4) Prognosis may depend on chronicity. No statistical association has been demonstrated, but the cases in the literature which resolve completely are mostly acute exposures.5,6
5) The cochlea most likely takes the hit. Unlike some toxins which cause sensorineural deafness by a direct effect on the cochleovestibular nerve or other neural pathways, the injury pattern here all points to the cochlea. This is most evident in the fact that cochlear implantation completely restores hearing in these cases, and the absence of otoacoustic emissions (OAEs). What’s that, what’s that you say? OAEs measure the tiny sounds the inner ear reflects back into the external canal when sound waves are conducted. If there are no OAEs, the cochlea is not working. So in this instance, the tympanogram is normal (because the tympanic membrane is ok), but the audiogram is bad (because the patient can’t hear) and the OAEs are absent (because the cochlea has checked out).7
But how? ¯\_(ツ)_/¯
The answer may lie with cochlear opioid receptors, located on the inner and outer hair cells, and the stria vascularis, which maybe inhibit adenyl cyclase and throw off a delicate balance.2 The opioid itself may act as a neurotransmitter with a direct effect on hearing – a theory which is supported in part by cases in which opioid use after a period of abstinence is followed by sudden onset of hearing loss; this suggests an up-regulation or sensitization of receptors.5,6 There are many variables which could contribute, and the pathway may be somewhat different for acute overdoses compared to chronic exposures.

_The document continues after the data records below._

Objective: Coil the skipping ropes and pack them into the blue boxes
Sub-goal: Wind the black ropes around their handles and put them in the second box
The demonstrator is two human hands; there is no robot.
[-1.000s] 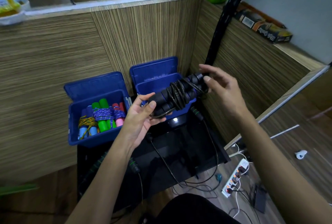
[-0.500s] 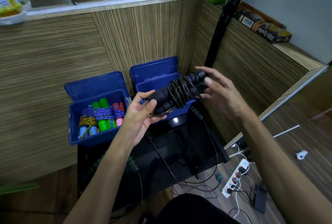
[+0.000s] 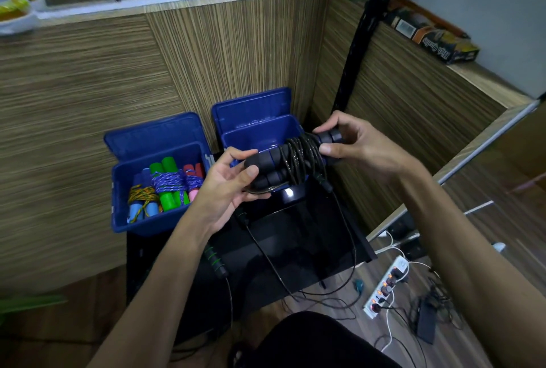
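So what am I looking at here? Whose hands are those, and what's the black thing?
There is no robot here. A person wears a camera on their head, so the picture looks down at their own two hands. The left hand and right hand each grip one end of a black skipping rope, its cord wound round its handles. Behind it stand two open blue boxes on a black table. The left box already has colourful coiled ropes inside. The right box is just behind the black rope; I can't see anything in it. More loose black ropes lie on the table, and a power strip sits on the floor.
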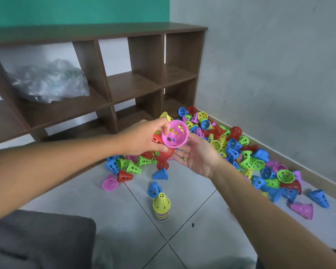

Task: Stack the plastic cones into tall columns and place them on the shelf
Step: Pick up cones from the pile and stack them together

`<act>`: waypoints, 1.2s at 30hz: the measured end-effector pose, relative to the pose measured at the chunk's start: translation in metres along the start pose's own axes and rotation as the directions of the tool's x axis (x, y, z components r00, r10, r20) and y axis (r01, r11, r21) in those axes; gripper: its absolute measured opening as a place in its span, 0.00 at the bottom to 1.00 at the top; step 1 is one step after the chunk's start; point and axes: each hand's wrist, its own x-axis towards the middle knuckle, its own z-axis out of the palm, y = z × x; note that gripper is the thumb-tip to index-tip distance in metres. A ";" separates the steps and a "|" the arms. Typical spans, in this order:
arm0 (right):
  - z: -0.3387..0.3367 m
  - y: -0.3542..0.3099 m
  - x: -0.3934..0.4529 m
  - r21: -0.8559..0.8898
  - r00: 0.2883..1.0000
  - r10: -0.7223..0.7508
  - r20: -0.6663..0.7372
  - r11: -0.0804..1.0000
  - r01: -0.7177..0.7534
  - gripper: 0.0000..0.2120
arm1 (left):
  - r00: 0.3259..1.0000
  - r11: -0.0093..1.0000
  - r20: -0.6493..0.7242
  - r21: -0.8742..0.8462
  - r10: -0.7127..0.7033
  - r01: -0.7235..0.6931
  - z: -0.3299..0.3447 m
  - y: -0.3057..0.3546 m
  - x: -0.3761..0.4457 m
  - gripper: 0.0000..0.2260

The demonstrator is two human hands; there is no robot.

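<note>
Pinched by left hand (144, 138): pink cone (175, 133), mouth toward camera, likely for nesting. Right hand (197, 157) spread slack beneath, holding nothing. Started stack (161, 209) near; shelf (124, 84) far.

Hands: two, left (144, 138) and right (197, 158)
Brown wooden shelf (109, 33): one
Crumpled clear plastic bag (50, 82): one
Upright stacked column of plastic cones (161, 208): one
Loose perforated plastic cones (231, 144): too many to count
</note>
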 end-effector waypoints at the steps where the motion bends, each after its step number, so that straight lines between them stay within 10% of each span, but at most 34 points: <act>1: 0.000 0.001 0.002 0.011 1.000 0.010 0.000 1.000 -0.010 0.16 | 1.000 1.000 -0.011 -0.003 -0.008 0.008 0.002 -0.001 -0.002 0.18; 17: 0.005 0.047 0.067 0.184 0.989 0.096 -0.110 0.980 -0.075 0.13 | 0.974 0.973 -0.029 -0.069 -0.223 0.220 0.001 -0.080 -0.026 0.19; 22: -0.002 0.040 0.070 0.311 0.954 0.052 -0.296 0.949 0.045 0.09 | 0.977 0.959 0.016 -0.186 -0.213 0.212 -0.008 -0.078 -0.014 0.17; 36: 0.025 0.044 0.089 0.320 0.960 0.008 -0.280 0.944 0.085 0.16 | 0.946 0.986 0.320 -0.130 -0.056 0.102 -0.003 -0.092 0.017 0.19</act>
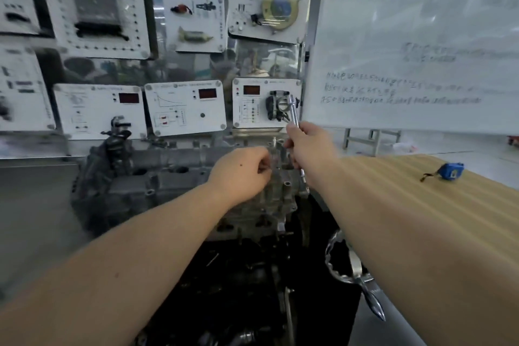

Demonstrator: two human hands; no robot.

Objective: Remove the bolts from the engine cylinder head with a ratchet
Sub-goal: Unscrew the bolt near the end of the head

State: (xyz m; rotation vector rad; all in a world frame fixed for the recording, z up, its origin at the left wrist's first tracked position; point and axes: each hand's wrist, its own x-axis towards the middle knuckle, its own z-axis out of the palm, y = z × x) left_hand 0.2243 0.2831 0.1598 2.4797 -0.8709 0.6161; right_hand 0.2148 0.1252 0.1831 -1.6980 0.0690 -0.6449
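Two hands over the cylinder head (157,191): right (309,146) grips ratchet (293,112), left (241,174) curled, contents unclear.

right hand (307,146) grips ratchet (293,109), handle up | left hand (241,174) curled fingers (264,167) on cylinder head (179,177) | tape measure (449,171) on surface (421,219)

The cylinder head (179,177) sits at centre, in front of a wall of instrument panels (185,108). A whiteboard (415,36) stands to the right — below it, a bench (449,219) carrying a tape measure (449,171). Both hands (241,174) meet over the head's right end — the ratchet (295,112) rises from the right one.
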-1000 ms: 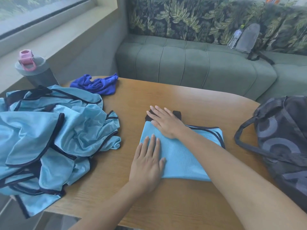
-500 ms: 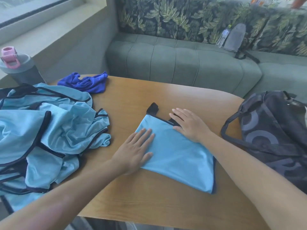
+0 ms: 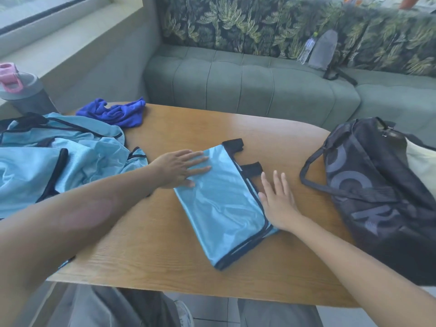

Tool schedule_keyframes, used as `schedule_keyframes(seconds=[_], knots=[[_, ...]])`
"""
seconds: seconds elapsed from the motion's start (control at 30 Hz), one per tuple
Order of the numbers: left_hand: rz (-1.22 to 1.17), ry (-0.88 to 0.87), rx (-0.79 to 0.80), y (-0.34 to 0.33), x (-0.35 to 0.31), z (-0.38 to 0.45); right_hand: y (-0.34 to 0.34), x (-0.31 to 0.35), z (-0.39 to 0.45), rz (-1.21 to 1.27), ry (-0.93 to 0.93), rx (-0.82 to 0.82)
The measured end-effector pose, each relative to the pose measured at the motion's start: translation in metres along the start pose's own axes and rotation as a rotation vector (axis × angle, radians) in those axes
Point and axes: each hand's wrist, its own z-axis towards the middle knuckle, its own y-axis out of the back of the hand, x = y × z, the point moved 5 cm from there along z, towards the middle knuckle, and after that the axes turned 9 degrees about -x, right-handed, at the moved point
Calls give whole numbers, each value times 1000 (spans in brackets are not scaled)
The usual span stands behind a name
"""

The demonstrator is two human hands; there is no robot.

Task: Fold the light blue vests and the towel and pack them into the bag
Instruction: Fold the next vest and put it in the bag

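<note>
Your left hand [image 3: 179, 169] lies flat on the far left corner of the folded vest [image 3: 224, 204], fingers straight and spread, pressing the fabric, nothing gripped. Your right hand [image 3: 278, 199] is flat too, fingers straight, at the vest's right edge beside the dark trim; palm looks to be on the table [image 3: 146, 244] touching the edge, though I can't tell how much of it rests on the cloth.

The folded vest sits mid-table as a long rectangle, angled so its near end points toward you and to the right. Two black strap ends stick out at the far end. Dark binding runs along the right and near edges.

The pile of unfolded light blue vests [image 3: 59, 161] is at the left side of the table, crumpled, black trim showing, part of it hanging over the left edge. Your left forearm crosses just in front of it.

The blue towel [image 3: 118, 113] is bunched at the far left of the table, just behind the pile, touching or nearly touching it.

The bag [image 3: 377, 192] is dark with grey lettering and sits on the right end of the table. Its strap loops onto the table toward your right hand, not touching it. Something pale shows at its far right side.

A grey bottle with a pink lid [image 3: 21, 93] stands far left behind the pile. A green sofa [image 3: 247, 83] runs behind the table.
</note>
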Motion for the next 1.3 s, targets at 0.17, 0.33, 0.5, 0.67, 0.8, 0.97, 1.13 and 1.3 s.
schedule_keyframes(seconds=[0.17, 0.33, 0.5, 0.67, 0.8, 0.97, 1.13, 1.3], knots=[[-121, 247, 23, 19, -36, -6, -14, 14, -41, 70, -157, 34], [-595, 482, -188, 26, -100, -38, -26, 38, -83, 88, -222, -105], [-629, 460, -343, 31, -156, -92, -28, 52, -111, 235, -109, -334], [-580, 423, -393, 22, -176, -131, -15, 67, -136, 129, 319, -380], [-538, 356, -307, 11, -184, -150, -24, 67, -146, -156, 537, -146], [-495, 274, -331, 14, -186, -163, -28, 57, -150, -232, 551, -68], [-380, 264, -407, 13, -194, -180, -31, 51, -164, -258, 606, -78], [-398, 272, -534, 21, -206, -188, -42, 44, -179, -174, 608, -194]])
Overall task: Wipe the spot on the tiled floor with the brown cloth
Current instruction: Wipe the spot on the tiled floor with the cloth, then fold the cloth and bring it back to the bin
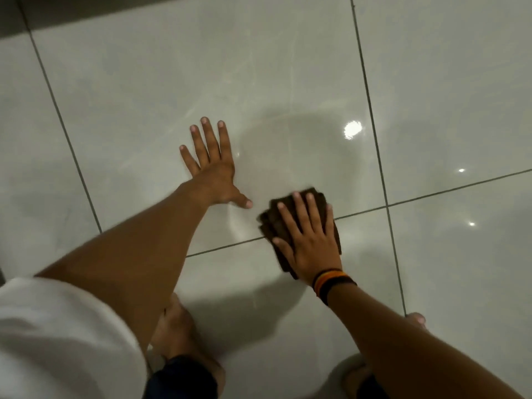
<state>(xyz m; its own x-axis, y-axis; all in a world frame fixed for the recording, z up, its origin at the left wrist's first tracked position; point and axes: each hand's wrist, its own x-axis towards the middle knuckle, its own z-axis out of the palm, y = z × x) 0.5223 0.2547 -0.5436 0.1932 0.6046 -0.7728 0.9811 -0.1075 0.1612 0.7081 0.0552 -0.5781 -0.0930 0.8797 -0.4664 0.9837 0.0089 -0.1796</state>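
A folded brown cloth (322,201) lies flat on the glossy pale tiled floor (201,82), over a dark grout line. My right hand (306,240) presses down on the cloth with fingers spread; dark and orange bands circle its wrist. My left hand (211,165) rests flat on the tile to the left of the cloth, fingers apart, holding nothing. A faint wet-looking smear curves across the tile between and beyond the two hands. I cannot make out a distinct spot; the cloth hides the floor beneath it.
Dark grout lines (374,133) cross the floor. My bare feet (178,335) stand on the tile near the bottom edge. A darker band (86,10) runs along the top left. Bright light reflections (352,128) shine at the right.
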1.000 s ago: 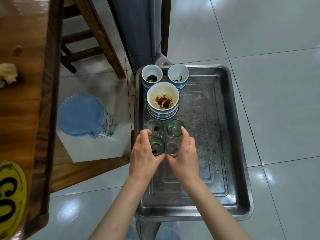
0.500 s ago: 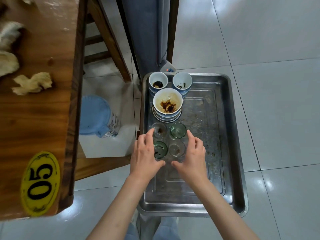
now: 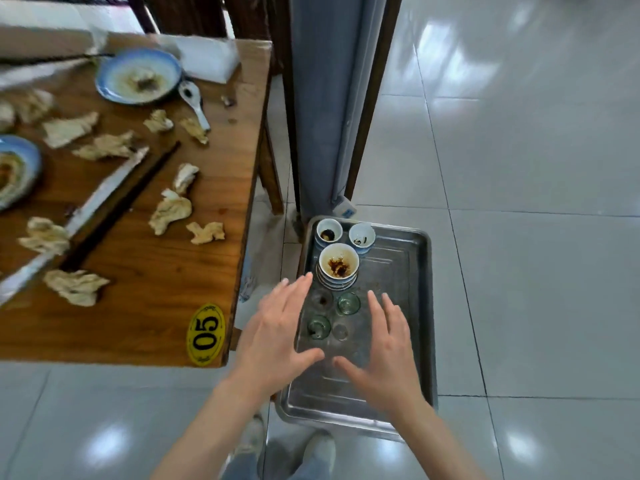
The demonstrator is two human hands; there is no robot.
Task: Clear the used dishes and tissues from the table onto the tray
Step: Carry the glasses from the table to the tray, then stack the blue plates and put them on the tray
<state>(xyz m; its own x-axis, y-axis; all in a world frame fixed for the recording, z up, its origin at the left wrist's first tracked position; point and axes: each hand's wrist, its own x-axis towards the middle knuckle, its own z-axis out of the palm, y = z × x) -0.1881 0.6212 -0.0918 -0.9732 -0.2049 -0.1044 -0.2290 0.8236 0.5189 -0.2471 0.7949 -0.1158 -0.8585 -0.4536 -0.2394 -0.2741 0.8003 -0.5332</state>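
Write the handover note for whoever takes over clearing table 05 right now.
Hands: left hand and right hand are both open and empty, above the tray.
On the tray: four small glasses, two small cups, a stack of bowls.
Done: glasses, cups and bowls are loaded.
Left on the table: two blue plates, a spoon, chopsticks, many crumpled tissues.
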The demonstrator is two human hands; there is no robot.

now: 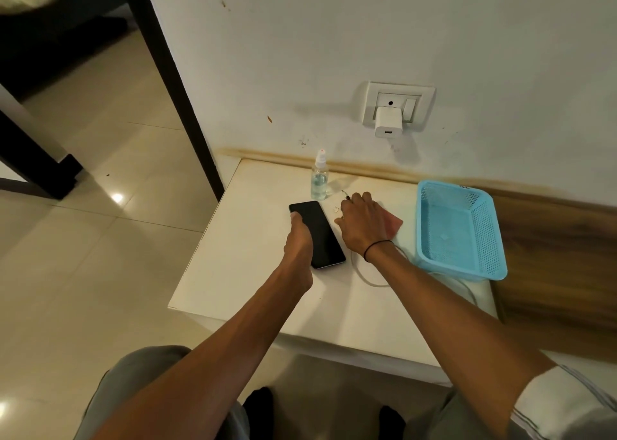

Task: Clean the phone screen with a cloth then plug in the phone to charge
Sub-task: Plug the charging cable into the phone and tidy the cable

The bottom line: We don’t know how opioids cause hearing loss. We just know they do. Treatment involves removal of the offending opioid, avoidance of other ototoxins, and hoping for the best (or a new cochlea). And remember, the next patient you see with unexplained hearing loss, don’t Rush to judgement . . . ask about opioid use.
Taylor Sanders says
Awesome, thank you! It prompted me to do more reading and I found this interesting:
“Why has nature chosen K+ instead of Na+ as carrier ion for the depolarizing current of hair cells? The continuous passive influx of K+ at the apical side facing the endolymph allows detection of hair bundle movement in either direction, reducing or increasing K+ influx. If these currents were carried by Na+, metabolic energy would be required to constantly remove Na+ actively from the cell. The energy required for ATP-driven pumps might require vascularization close to the hair cells, changing the micromechanics of the cochlea. Blood flow would also cause vibration perceived as noise. The hair cells thus use stria vascularis as a remote “power plant” to generate the energy necessary for sound transduction. To perform its task, the stria is one of the most highly vascularized tissues found in the adult mammalian body and is the only epithelium with intraepithelial vessels.”
Potassium Ion Movement in the Inner Ear: Insights from Genetic Disease and Mouse Models
Anselm A. Zdebik et al
Physiology (Bethesda). 2009 Oct; 24: 307–316. doi: 10.1152/physiol.00018.2009
PMCID: PMC4415853
Diane Calello says
Thank you! Love the concept of the remote power plant, Lots of helpful and relevant insight here.